- [Data extracted from a collection]:
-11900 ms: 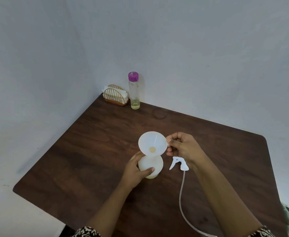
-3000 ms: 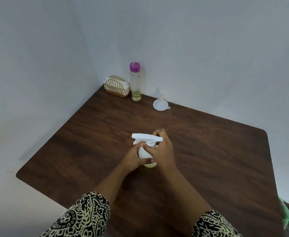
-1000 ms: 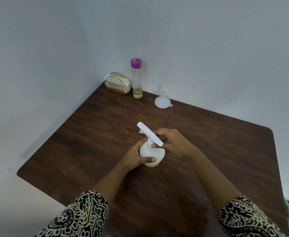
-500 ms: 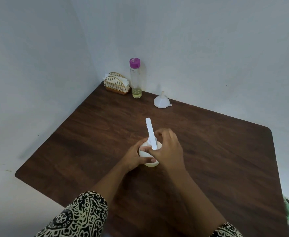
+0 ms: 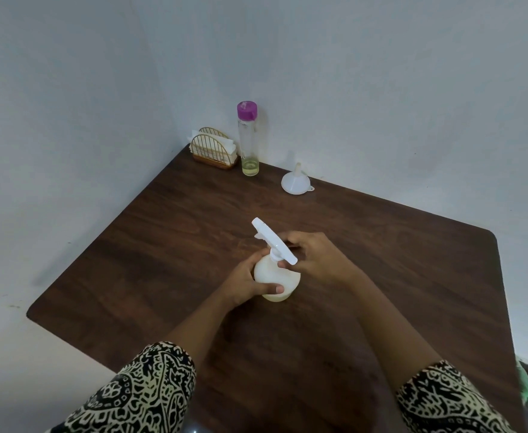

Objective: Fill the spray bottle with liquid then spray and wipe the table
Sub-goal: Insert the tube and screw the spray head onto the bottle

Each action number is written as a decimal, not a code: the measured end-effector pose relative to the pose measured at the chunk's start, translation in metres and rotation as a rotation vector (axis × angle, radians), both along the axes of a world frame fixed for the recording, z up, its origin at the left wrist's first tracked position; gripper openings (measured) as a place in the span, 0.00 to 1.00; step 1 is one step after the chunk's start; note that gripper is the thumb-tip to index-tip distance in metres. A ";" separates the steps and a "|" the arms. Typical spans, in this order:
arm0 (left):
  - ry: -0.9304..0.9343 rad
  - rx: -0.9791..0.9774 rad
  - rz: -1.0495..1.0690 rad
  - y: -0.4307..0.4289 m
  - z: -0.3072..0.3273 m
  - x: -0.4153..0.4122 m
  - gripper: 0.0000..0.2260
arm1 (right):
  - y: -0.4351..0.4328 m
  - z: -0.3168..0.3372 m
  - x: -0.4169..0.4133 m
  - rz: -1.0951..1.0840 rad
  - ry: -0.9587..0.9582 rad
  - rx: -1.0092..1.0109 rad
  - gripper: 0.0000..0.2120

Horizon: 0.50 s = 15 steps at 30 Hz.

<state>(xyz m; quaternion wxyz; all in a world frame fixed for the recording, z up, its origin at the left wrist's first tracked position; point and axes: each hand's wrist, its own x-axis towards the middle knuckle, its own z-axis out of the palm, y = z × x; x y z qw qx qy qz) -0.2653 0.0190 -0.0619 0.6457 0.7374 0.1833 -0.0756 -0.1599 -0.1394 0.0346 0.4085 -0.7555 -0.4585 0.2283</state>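
Note:
A round white spray bottle (image 5: pixel 283 281) stands upright mid-table on the dark wooden table (image 5: pixel 150 232). My left hand (image 5: pixel 245 284) wraps its body from the left. The white trigger head (image 5: pixel 273 240) sits on the neck, its nozzle pointing up and to the far left. My right hand (image 5: pixel 314 256) grips the rear of that head at the collar. A pale yellowish liquid shows at the bottle's base.
At the far corner stand a wire napkin holder (image 5: pixel 214 148) with white napkins and a tall clear bottle (image 5: pixel 248 140) with a purple cap and a little yellow liquid. A white funnel (image 5: pixel 295 181) lies mouth down beside them. Walls close the back and left.
The trigger head has turned on the neck under my right hand, its nozzle swinging from straight away to far left. My left hand has kept its hold on the bottle.

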 end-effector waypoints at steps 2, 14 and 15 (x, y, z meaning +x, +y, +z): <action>-0.012 -0.007 0.000 0.000 0.000 0.000 0.34 | -0.001 0.003 0.004 0.060 0.096 -0.027 0.17; -0.022 -0.026 0.006 -0.001 0.002 -0.002 0.30 | 0.014 -0.031 -0.038 -0.517 -0.205 0.097 0.17; -0.023 -0.028 0.005 0.000 0.002 -0.001 0.30 | 0.013 -0.031 -0.037 -0.497 -0.247 0.106 0.16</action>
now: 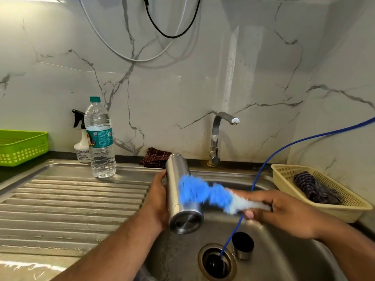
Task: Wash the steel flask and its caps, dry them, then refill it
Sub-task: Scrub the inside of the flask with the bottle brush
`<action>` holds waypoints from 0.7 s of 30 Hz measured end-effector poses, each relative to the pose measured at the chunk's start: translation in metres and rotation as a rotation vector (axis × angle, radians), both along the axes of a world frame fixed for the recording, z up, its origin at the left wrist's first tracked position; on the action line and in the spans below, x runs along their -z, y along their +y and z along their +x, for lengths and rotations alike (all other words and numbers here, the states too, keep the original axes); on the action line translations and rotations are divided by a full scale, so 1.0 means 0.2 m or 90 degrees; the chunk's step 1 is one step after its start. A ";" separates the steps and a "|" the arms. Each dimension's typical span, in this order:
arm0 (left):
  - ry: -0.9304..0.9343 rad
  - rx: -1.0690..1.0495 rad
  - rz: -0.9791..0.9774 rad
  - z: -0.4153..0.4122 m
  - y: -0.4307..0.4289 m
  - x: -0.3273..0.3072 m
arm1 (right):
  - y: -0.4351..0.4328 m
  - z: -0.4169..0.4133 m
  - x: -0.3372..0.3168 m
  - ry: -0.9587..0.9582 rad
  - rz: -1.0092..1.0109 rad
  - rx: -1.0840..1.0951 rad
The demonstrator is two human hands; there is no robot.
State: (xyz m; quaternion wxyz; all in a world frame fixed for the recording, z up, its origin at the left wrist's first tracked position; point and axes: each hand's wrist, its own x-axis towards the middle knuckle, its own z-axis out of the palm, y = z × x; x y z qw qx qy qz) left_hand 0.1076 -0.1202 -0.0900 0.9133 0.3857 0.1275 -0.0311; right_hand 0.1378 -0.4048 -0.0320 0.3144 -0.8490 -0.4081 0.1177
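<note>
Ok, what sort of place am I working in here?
Most likely a home kitchen: a steel sink with a ribbed draining board, a tap against a marble-look wall, and a flask being scrubbed with a blue brush.

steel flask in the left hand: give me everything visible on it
The cylindrical brushed-steel flask has a plain silvery body with a seam line near its base end. It is held tilted over the steel sink basin, its flat circular base towards the camera and its rounded far end pointing up and away. The left hand has its grip around the body from the left. The blue bristles of the bottle brush, held in the right hand, rest against its right side. Whether a cap is on cannot be told.
</note>
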 end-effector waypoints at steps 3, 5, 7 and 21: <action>0.027 -0.005 0.035 -0.01 -0.02 0.00 | 0.02 -0.01 0.01 -0.007 -0.034 -0.005; 0.030 0.010 0.068 -0.02 -0.04 -0.02 | 0.03 -0.01 0.03 0.002 -0.049 -0.014; 0.035 0.003 0.119 -0.01 -0.05 -0.02 | 0.02 0.01 0.04 -0.066 -0.033 0.037; 0.015 0.053 0.190 -0.08 -0.10 -0.09 | -0.02 0.00 0.02 0.028 -0.093 -0.075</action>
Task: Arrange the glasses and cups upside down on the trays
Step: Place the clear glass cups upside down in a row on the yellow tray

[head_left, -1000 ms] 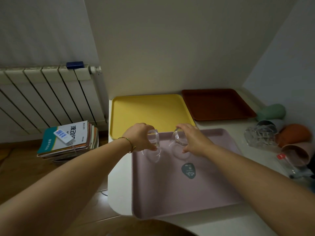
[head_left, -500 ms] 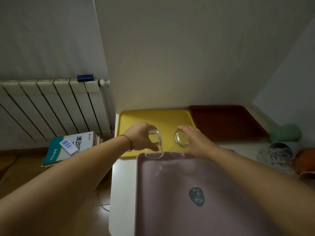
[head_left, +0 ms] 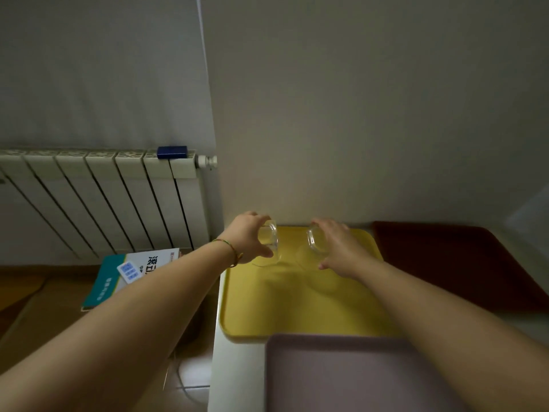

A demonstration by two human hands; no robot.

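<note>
The left glass (head_left: 269,244) and right glass (head_left: 314,242) are faint over the far end of the yellow tray (head_left: 297,310); whether their rims touch it is unclear. Each points roughly mouth-down. The left hand (head_left: 248,239) curls round one and the right hand (head_left: 343,251) round the other.

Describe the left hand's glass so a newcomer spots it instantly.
Find the yellow tray against the back wall, between the radiator and the dark red tray. Over its far left corner the left hand grips a clear glass. Unlike the other glass in the right hand, it is on the radiator side, by a wrist with a bracelet.
</note>
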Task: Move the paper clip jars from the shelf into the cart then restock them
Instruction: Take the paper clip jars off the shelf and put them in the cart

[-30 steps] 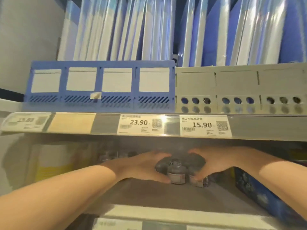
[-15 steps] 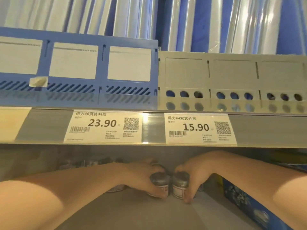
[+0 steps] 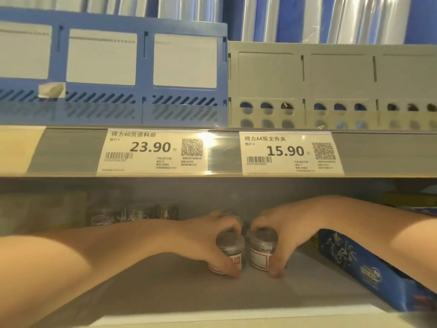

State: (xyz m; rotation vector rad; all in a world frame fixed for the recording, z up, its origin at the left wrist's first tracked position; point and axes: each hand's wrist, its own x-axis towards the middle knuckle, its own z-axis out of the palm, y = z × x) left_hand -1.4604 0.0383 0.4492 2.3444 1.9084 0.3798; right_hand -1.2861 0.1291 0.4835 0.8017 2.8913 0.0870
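On shelf [image 3: 189, 294], both hands [image 3: 208, 240] [image 3: 282, 233] round jars [image 3: 233, 246] [image 3: 261, 250].

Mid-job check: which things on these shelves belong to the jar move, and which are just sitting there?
Job: left hand gripping left jar; right hand gripping right jar; lower shelf under them.
Just there: blue file rack, grey file rack, 23.90 price tag, 15.90 price tag, blue box at right.

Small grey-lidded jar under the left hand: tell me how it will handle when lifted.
The small grey-lidded clear jar is probably rigid: its wall holds shape in the grip of the left hand. Likely light, fingers span it. Laid sideways, its round body might roll.
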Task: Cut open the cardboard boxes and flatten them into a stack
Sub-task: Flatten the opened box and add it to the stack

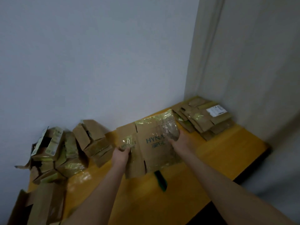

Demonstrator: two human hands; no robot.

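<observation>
Flattened box, tape-slick, at mid-table: left hand curled round its 9 o'clock flap, right hand clamped on its 3 o'clock edge; finished stack at 2 o'clock, uncut boxes heaped at 9 o'clock. Likely to slip on glossy tape or spring half open in transit, skewing the stack; also covers part of a green-handled tool at 6 o'clock, easily swept along. Open yellow table at 4 o'clock, edge close beyond; wall hard against 12 o'clock.

We read "HYNA" in teal on the box, the word's end covered; characters beneath it and the white label are too blurred for us.
</observation>
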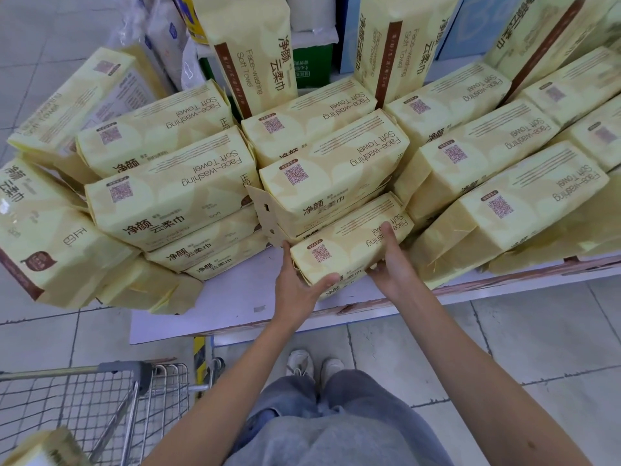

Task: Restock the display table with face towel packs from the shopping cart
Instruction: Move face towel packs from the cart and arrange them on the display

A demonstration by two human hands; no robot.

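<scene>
A pale yellow face towel pack (349, 243) lies on the white display table (235, 297), at the front of the middle stack. My left hand (299, 284) grips its near left corner, thumb on top. My right hand (391, 260) holds its right end, thumb stretched along the top. Several more yellow packs (174, 193) are piled in rows across the table. The wire shopping cart (100, 398) stands at the lower left with one more pack (43, 449) showing in its near corner.
Upright packs (255, 52) and blue and white boxes (356, 35) stand at the back of the table. Leaning packs (50, 243) overhang the table's left end. A cardboard flap (265, 213) sticks out beside the middle stack. Tiled floor and my own legs (329, 415) lie below.
</scene>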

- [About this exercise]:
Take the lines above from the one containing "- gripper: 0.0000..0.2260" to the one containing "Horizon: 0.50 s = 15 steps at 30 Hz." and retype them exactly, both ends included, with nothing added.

- [Expected answer]:
  - gripper: 0.0000..0.2260
arm1 (right):
  - y: -0.4351..0.4328 m
  - z: -0.3168..0.3372 m
  - x: -0.4169..0.4133 m
  - rz: -1.0951..1.0840 rad
  - ry: -0.9587..0.9582 rad
  - rx: -1.0092..1.0109 rad
  - gripper: 0.0000..0.2120

Horizon: 0.50 s = 15 steps at 30 Hz.

No more output is required for this exercise.